MyCustomException occured : value is null

Points to note about Custom Exception

  • While creating a custom exception, prefer to create an unchecked exception over a checked exception. This will help programmers to be free of creating unnecessary try-catch blocks.
  • Exceptions are abnormal, undesired conditions, and as such should not be used for controlling the flow of execution of the programm. i.e. Don’t' use Exception to control application behavior because exception handling is very expensive as it requires native calls to copy stack trace, each time exception is created.

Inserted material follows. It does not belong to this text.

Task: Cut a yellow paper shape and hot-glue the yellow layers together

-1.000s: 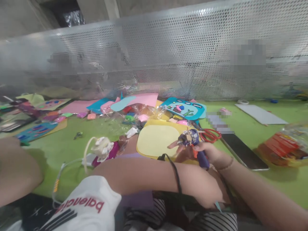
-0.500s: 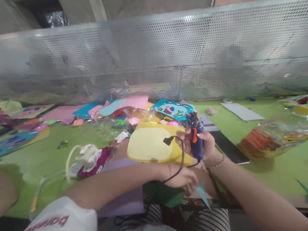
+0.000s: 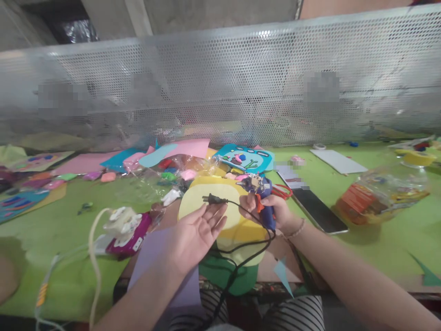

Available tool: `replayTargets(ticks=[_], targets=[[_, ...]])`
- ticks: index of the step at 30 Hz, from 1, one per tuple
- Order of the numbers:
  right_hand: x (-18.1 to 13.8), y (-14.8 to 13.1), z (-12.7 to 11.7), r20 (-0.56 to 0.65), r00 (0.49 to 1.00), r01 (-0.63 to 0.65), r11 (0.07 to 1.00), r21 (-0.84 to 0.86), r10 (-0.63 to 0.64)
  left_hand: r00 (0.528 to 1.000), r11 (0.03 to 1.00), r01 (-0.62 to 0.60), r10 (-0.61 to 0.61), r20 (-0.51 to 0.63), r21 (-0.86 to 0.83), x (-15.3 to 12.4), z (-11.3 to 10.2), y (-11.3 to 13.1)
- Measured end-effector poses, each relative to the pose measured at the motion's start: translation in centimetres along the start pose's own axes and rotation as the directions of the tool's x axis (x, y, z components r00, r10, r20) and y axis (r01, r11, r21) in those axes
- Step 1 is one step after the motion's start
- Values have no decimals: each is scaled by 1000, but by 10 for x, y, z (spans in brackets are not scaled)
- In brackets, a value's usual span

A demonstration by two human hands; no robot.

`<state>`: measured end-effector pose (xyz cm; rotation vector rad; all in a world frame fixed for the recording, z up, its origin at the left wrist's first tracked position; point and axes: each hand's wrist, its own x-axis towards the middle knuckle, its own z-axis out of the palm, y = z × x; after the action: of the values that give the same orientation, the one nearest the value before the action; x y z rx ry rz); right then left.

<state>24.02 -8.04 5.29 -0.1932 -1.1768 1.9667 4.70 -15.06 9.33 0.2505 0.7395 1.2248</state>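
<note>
the person's right hand (image 3: 281, 212) grips a blue glue gun (image 3: 268, 218) (orange trigger (image 3: 259, 202), grubby nose (image 3: 253, 183)); the left hand (image 3: 195, 234) is unclenched by a black plug (image 3: 217, 200).

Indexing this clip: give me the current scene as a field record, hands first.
left hand: open, palm up, at the black plug; contact unclear
right hand: gripping a blue glue gun with orange trigger
cord: black, looping below the glue gun
near hands: pale yellow shape on a yellow sheet; purple sheet
right side: dark phone-like slab; bottle on its side
surface: green table
back: perforated screen
</note>
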Motion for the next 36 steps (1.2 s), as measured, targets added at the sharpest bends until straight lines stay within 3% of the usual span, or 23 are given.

  • As a good practice, apart from providing default no argument constructor in your custom Exception class, consider providing at least two more constructors, one which should accept a string message and other which can accept another Throwable as the cause.
  • If your custom exception is created by passing another exception, then always contain original Exception as a source; use constructor which takes Exception rather than only message String.
  • Like Joshua Bloch has recommended in Effective Java, prefer standard exception over custom exception.If possible, avoid creating custom Exception and re-use existing, standard Exception classes from JDK itself.
  • It's good coding practice to append "Exception" to the names of all classes that inherits from the Exception class e.g. instead of naming your class InvalidAge, name it InvalidAgeException.